We know of three vendors that provide spreadsheet functions
that read data from their multidimensional databases. Generally, we call their
database products
"Excelfriendly OLAPs". ("Multidimensional" and "OLAP" databases are
pretty much the same thing.)
All three vendors use a function that somewhat resembles Excel's INDEX
function:
=INDEX(reference, row_num, column_num)
Here, reference is a range in a spreadsheet, and the other two
arguments are numbers.
The equivalent OLAP functions have these
differences:
 INDEX looks at a range of data in a spreadsheet, but the equivalent OLAP
functions look at cubes of data on your hard drive or on a server.
 Spreadsheets can have only two dimensions, but cubes can have
any number of dimensions.
 The INDEX function uses row and column numbers, but the
equivalent OLAP functions use labels.
 The rows and columns that the INDEX references are usually simple lists, but
cube dimensions usually have a hierarchy. In a cube, therefore, you can
return the grand total for a parent member (like "Quarter 1") as easily as
you could return the value for one of its children (like "February").

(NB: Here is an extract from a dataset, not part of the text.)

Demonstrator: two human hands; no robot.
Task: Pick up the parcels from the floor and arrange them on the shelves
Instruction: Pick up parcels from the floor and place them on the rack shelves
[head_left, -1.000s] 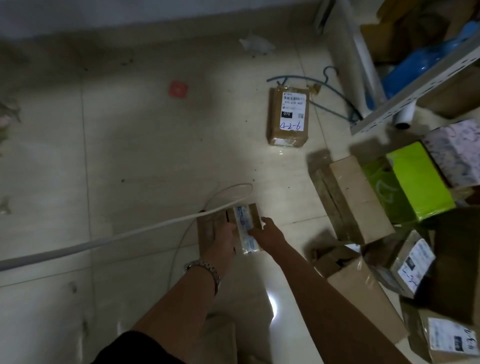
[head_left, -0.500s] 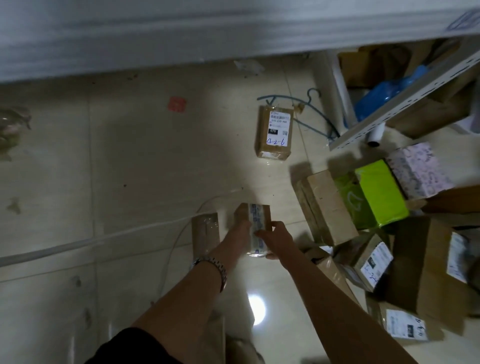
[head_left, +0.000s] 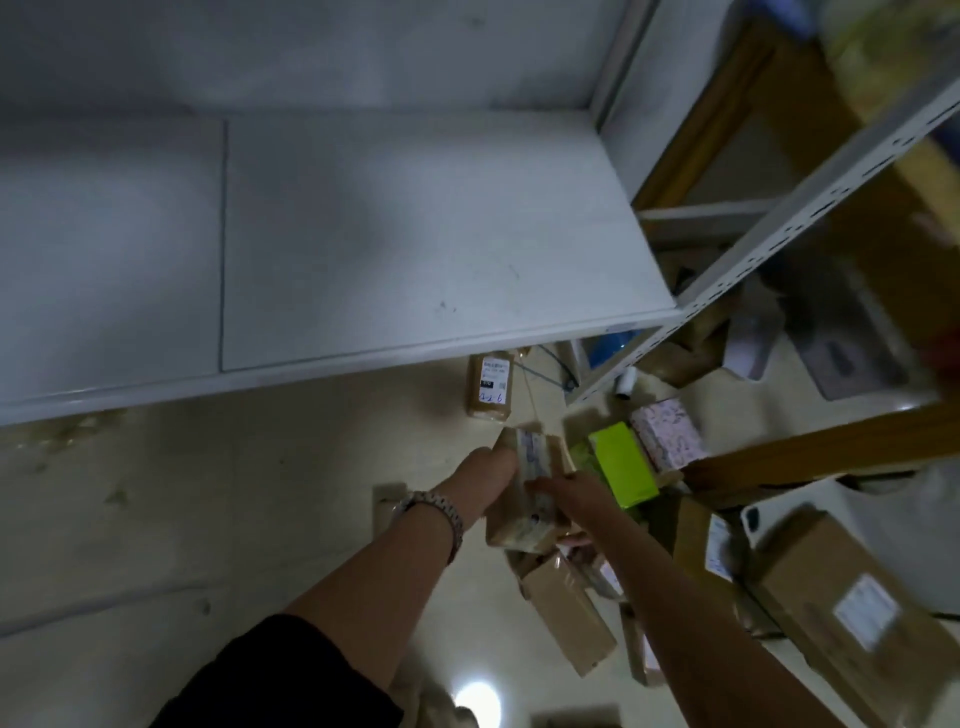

Let's take a look at how the three vendors use an INDEXlike function
to return data from cubes.
Excel 2007 and Microsoft Analysis Services
In Excel 2007, Microsoft provides seven spreadsheet functions that
return information from cubes. As this is written, CUBE functions work
only with Analysis Services cubes. However, by the Spring of 2007 other
OLAP vendors probably will add connections to allow Excel to work with
their products.
Here's the general form of Excel's function:
CUBEVALUE(Connection, Member_Expression1, Member_Expression2…)
And here's an example:
=CUBEVALUE("Sales","[Measures].[Profit]","[Time].[2004]","[All
Product].[Beverages]")
Unlike the other vendors, Microsoft uses "member expressions" to define
the members for each dimension. The advantage to this approach is that
it gives Excel users a lot of power.
However, there are at least three disadvantages to this approach.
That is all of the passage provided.